I suspect if EA is to do massive good, this is more likely to come from developing and promoting ideas such as extinction risk reduction that come to be adopted politically, rather than from EA’s direct philanthropy. The biggest wins may come through political channels.

I agree with your arguments against focusing too much on longtermism. 

Comment by James Aitchison on Socrates Café: A Different Approach to Discussion · 2022-06-07T11:59:47.631Z · EA · GW

A further addition to the EA quiver would be reading groups to discuss the best books related to EA. As with the Socrates Cafe, discussions  could be structured around answering a central question.

Comment by James Aitchison on New substack on utilitarian ethics: Good Thoughts · 2022-05-27T09:00:33.353Z · EA · GW

Thank you for introducing your site which I am finding very valuable.   I am enjoying both your archive of  articles and your most recent posts and have subscribed to your newsletter.  Thank you also for utilitarianism.net which is great to have as a public resource.

Comment by James Aitchison on A Problem with Motivation · 2022-05-26T16:15:15.477Z · EA · GW

Yes, it is harder to care for distant or statistical people even if it is normatively the right thing to do.  We shouldn't overestimate how much we can do by will power alone, but changing norms may be effective.  

Comment by James Aitchison on Look Out The Window · 2022-05-13T11:29:24.100Z · EA · GW

A brilliant article, thank you.  My highlight: We are part of a ragtag team of people who try to care about everyone and everything that matters. We are the first true attempt at applied impartial good maximization.

Comment by James Aitchison on Why do you care? · 2022-05-09T16:23:11.235Z · EA · GW

I was interested to see the suggestion that rational discussions of value are cut short by the  is-ought gap.  This has been an influential  view but I have a different angle.

We should acknowledge that normative judgements have a different semantic nature from the factual. When we use normative words such as 'ought' and 'good' we make judgements relative to ends or other criteria. Factual judgements report on facts in the world, normative judgements report on relations between objects and criteria.  Judgements of practical reason, of how we ought to act, are about our means and our ends.

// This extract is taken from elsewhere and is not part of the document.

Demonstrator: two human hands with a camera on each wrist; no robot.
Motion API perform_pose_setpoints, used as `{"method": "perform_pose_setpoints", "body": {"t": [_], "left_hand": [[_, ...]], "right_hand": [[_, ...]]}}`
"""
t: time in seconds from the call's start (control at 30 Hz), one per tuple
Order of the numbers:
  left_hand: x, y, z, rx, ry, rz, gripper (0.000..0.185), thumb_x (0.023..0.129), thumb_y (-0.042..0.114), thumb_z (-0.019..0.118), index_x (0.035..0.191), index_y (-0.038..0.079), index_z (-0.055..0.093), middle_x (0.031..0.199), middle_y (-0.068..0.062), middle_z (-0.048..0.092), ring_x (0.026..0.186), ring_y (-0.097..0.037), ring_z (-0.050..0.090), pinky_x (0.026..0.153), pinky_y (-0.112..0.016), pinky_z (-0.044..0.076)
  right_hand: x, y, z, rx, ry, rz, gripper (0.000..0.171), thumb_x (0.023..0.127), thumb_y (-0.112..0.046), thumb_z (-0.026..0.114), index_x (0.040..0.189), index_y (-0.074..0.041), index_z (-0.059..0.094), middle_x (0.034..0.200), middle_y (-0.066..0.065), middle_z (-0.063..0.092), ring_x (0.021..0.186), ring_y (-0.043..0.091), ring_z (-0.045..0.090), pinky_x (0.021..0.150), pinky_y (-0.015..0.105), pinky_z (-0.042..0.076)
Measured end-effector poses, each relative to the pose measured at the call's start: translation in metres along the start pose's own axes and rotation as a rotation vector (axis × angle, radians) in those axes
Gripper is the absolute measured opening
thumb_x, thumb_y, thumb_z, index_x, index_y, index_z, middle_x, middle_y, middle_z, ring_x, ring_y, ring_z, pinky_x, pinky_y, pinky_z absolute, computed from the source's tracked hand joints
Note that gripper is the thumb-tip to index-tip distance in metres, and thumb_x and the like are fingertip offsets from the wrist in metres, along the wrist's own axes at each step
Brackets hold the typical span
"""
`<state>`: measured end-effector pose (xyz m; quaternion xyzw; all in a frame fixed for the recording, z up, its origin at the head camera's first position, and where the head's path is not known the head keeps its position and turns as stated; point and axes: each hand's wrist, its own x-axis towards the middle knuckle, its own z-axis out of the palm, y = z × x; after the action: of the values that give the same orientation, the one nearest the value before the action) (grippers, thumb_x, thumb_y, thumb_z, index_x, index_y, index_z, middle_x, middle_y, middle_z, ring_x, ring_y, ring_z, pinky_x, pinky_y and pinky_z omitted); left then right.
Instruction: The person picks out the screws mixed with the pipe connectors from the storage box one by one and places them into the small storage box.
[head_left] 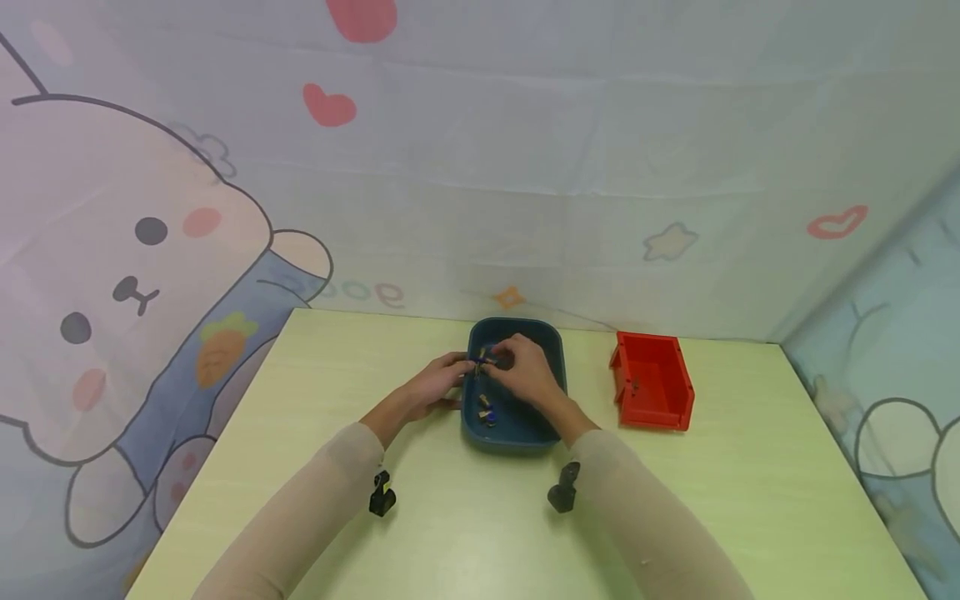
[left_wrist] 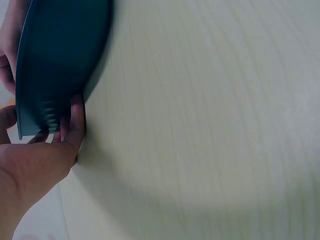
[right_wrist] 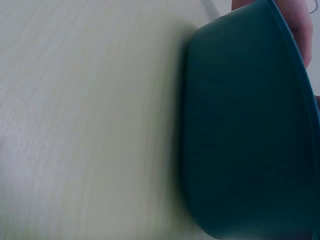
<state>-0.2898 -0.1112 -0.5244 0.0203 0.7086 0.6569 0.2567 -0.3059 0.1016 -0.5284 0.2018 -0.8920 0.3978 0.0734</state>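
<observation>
A dark teal plastic bin (head_left: 525, 421) stands near the table's far edge. My left hand (head_left: 435, 385) holds its left wall, thumb at the rim; in the left wrist view the fingers (left_wrist: 75, 122) of that hand lie against the outer side. My right hand (head_left: 527, 371) reaches into the bin from the right, thumb and forefinger pinching a small blue-and-tan piece (head_left: 486, 359) by the left rim, close to my left thumb. Too small to name, several tan and blue pieces (head_left: 487, 413) lie lower on the bin floor. The bin's wall (right_wrist: 245, 125) hides most of my right hand in the right wrist view.
To the right of the bin sits a red open plastic box (head_left: 654, 379). Both are on a pale wood-grain table (head_left: 480, 533). A printed cloth (head_left: 480, 167) hangs behind the far edge. Black wrist cameras show at each sleeve.
</observation>
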Motion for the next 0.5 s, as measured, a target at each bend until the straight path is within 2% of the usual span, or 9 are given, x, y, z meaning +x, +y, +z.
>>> {"method": "perform_pose_setpoints", "body": {"t": [0.23, 0.5], "left_hand": [[-0.001, 0.000, 0.001, -0.003, 0.008, 0.000, 0.056, 0.112, 0.032, 0.052, 0.162, 0.009, 0.039, 0.161, -0.016, 0.046, 0.146, -0.035, 0.048, 0.100, -0.049, 0.056], [-0.001, -0.001, -0.001, -0.007, 0.001, 0.001, 0.055, 0.113, 0.031, 0.051, 0.161, 0.008, 0.039, 0.158, -0.018, 0.049, 0.147, -0.036, 0.047, 0.100, -0.050, 0.056]], "right_hand": [[0.002, -0.001, 0.007, -0.042, -0.020, -0.020, 0.030, 0.090, -0.017, 0.085, 0.110, 0.004, 0.077, 0.104, 0.014, 0.069, 0.096, 0.029, 0.065, 0.089, 0.045, 0.054], [0.007, -0.001, 0.016, -0.115, -0.057, -0.029, 0.037, 0.089, -0.020, 0.085, 0.116, 0.003, 0.077, 0.107, 0.013, 0.068, 0.102, 0.031, 0.060, 0.094, 0.049, 0.049]]}}
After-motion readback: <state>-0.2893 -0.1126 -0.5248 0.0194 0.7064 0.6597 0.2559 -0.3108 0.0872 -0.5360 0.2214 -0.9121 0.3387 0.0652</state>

 But we can and do reason about both means and ends.  Judgements of practical reason range from the certain 'You  ought to turn right to get to the station' to the unknowable 'Ought I to take this job for my long-run happiness?'  There are better and worse ends - welfare is clearly more important than grass-counting and there are strong arguments why welfare is a better end than national glory. 

Among ends, happiness seems to have a special place.  We are creatures with valenced experience and we are directly aware that our own enjoyment is good and our suffering is bad.  Reason seems to require us to expand the circle to also consider the enjoyment and suffering of other creatures.  If nothing else, extremes of enjoyment and suffering surely matter.